Should a satisfactory report he made to his Excellency, on the foregoing particulars, he will feel it his duty to represent it to his Majesty's Government, which may probably be thereby induced to form a permanent establishment on those Islands; and, under these considerations, his Excellency desires your particular attention to the foregoing circumstances, and that, on your return hither, you will make him a full report in writing of your progress and observations, together with the success which may attend your Mission.

I have the honour to be,
Rev. Sir,
Your obedient humble Servant,
(Signed) J. T. CAMPBELL, Sec.
To Rev. S. Marsden, Principal Chaplain in New South Wales.

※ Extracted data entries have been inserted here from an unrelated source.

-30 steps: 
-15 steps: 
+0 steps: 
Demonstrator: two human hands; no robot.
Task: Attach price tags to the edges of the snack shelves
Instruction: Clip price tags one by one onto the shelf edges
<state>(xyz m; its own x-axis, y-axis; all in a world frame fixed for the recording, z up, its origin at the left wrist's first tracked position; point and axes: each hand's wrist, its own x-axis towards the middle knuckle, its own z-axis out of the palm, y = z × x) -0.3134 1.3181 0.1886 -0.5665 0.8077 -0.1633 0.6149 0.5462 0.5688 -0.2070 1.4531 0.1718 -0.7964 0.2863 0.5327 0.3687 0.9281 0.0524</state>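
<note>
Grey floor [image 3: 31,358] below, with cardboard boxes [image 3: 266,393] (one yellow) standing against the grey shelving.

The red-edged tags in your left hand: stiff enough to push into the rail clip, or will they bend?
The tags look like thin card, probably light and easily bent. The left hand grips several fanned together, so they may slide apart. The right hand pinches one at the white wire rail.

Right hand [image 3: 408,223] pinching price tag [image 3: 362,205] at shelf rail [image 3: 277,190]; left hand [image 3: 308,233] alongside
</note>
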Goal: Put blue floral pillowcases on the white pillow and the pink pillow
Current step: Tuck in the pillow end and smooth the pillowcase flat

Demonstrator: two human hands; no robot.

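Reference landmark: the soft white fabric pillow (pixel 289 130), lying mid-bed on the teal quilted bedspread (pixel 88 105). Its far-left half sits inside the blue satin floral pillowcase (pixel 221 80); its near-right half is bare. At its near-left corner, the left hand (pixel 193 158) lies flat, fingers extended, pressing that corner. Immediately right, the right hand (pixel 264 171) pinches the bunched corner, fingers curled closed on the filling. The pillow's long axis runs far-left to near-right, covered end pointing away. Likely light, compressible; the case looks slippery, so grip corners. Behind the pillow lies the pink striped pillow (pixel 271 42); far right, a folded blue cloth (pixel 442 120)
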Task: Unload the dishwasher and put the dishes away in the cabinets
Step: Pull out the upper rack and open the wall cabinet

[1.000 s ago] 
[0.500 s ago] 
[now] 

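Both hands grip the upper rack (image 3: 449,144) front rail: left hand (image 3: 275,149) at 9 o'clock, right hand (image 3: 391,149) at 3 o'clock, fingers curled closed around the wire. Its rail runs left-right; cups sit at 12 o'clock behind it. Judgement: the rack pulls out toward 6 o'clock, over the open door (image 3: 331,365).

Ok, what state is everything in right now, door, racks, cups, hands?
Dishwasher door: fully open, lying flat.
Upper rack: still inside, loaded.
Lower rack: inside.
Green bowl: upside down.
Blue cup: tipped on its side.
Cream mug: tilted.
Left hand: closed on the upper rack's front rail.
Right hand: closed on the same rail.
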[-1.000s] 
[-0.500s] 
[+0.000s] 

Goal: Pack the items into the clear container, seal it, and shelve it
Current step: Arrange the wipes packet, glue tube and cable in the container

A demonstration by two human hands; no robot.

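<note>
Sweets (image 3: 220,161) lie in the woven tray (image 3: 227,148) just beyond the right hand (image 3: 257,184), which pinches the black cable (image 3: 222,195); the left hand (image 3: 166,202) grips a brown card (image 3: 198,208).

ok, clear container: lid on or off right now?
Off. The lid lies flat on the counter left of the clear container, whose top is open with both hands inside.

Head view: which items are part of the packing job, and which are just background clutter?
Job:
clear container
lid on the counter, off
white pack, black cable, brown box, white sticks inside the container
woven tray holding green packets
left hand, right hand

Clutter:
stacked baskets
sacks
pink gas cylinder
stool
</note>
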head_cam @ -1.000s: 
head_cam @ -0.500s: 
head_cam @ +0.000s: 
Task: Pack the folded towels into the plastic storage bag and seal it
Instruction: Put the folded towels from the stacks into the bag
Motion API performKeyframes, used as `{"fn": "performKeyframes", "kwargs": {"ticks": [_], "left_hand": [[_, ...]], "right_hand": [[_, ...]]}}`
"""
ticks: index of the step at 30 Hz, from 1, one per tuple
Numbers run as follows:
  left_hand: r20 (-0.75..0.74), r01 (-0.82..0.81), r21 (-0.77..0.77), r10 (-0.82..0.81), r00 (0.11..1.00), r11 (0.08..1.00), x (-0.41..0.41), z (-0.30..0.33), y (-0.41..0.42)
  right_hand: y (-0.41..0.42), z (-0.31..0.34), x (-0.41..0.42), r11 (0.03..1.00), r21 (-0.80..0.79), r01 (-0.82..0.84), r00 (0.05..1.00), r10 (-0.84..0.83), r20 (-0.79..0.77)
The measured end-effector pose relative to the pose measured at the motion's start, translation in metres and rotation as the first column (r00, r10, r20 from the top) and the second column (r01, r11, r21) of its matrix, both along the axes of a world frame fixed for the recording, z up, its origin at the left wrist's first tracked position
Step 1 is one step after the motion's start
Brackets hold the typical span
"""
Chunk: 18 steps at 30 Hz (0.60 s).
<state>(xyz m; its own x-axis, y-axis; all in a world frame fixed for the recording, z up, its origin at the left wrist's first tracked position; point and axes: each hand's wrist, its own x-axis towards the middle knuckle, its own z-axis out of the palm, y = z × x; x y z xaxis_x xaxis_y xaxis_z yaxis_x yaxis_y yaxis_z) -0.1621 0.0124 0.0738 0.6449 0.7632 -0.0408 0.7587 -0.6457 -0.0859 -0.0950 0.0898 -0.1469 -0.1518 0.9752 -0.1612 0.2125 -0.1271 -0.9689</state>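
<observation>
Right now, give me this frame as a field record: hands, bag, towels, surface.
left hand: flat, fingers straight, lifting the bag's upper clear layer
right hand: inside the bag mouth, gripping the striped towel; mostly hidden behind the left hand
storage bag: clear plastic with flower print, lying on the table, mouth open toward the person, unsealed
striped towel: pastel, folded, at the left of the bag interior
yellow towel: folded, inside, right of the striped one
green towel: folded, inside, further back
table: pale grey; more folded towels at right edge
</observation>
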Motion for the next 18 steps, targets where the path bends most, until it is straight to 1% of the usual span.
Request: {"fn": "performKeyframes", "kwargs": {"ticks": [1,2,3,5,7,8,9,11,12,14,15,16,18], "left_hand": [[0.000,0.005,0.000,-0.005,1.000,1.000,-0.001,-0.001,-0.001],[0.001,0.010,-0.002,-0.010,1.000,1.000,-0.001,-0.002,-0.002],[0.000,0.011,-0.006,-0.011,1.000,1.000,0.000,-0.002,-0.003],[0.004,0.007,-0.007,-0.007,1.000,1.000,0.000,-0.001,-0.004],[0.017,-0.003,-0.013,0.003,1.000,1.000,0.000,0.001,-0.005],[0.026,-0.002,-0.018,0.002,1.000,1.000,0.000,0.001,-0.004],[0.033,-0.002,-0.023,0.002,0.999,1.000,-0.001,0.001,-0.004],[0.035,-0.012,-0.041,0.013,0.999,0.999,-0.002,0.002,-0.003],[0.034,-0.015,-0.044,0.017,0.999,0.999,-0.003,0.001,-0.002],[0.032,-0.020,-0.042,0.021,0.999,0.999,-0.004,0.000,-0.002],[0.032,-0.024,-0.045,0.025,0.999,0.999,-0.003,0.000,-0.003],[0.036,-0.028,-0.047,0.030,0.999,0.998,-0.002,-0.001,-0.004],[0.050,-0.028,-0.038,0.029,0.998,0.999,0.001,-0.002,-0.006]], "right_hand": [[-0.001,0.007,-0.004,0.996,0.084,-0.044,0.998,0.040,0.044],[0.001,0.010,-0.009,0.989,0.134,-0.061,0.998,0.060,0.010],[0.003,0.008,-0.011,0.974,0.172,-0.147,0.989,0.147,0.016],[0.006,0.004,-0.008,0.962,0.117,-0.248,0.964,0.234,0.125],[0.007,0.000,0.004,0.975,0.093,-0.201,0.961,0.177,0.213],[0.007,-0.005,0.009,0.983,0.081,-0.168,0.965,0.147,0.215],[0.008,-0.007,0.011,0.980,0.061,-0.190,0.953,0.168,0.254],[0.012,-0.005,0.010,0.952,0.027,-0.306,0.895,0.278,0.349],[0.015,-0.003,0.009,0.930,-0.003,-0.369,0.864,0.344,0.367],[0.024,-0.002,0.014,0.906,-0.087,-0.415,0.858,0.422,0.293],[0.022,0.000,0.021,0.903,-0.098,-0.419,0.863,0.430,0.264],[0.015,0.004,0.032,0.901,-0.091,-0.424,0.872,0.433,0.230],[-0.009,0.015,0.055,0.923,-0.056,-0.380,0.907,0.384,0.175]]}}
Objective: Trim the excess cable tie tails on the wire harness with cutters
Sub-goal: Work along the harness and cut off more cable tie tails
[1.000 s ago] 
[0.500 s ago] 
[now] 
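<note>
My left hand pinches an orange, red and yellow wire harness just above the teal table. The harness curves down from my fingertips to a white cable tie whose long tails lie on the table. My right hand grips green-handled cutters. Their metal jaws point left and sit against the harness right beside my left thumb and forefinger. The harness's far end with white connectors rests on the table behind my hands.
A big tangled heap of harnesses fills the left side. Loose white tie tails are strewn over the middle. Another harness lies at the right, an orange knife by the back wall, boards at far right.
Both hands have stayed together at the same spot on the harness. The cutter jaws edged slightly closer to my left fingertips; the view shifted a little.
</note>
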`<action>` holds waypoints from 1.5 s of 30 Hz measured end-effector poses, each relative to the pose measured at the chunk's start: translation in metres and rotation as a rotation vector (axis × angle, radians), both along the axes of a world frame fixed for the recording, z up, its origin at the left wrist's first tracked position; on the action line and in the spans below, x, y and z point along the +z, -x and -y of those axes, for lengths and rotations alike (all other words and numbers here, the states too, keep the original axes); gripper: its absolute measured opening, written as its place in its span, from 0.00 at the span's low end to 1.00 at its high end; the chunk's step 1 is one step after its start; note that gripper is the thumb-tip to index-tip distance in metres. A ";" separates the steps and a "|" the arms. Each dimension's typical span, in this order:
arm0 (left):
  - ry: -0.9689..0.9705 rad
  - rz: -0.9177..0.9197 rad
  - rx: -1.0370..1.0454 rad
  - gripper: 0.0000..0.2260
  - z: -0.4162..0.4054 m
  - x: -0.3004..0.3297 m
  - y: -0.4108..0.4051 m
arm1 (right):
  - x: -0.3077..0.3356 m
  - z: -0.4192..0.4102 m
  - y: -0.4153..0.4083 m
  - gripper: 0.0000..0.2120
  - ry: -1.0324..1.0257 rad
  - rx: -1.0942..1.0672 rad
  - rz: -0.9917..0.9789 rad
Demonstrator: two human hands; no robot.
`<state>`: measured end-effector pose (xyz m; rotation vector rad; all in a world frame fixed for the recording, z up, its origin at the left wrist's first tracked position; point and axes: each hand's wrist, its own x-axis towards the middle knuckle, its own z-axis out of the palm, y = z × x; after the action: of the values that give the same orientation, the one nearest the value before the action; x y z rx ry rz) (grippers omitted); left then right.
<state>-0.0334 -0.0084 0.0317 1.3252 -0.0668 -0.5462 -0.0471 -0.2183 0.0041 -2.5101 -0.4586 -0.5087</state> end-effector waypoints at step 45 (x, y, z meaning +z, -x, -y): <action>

The most happy results may be expected, under the Divine Blessing, from the intercourse already established by the Society with these large and populous islands, and from the visit of Mr. Marsden. Should his Majesty's Ministers be induced to form such an establishment on the Islands as is above intimated, the Society will be relieved of much of that expense which must otherwise attend these and all other efforts at civilization, and will be enabled to devote itself, more especially, to the education and religious instruction of the natives.

In a former letter, Mr. Marsden's alluded to a General Order, issued by the Governor in favour of the Islanders. We copy this Order, as it reflects great honour on his Excellency, and is an evidence of the advantages likely to result from the attention of Government having been called to the injuries inflicted on the Natives.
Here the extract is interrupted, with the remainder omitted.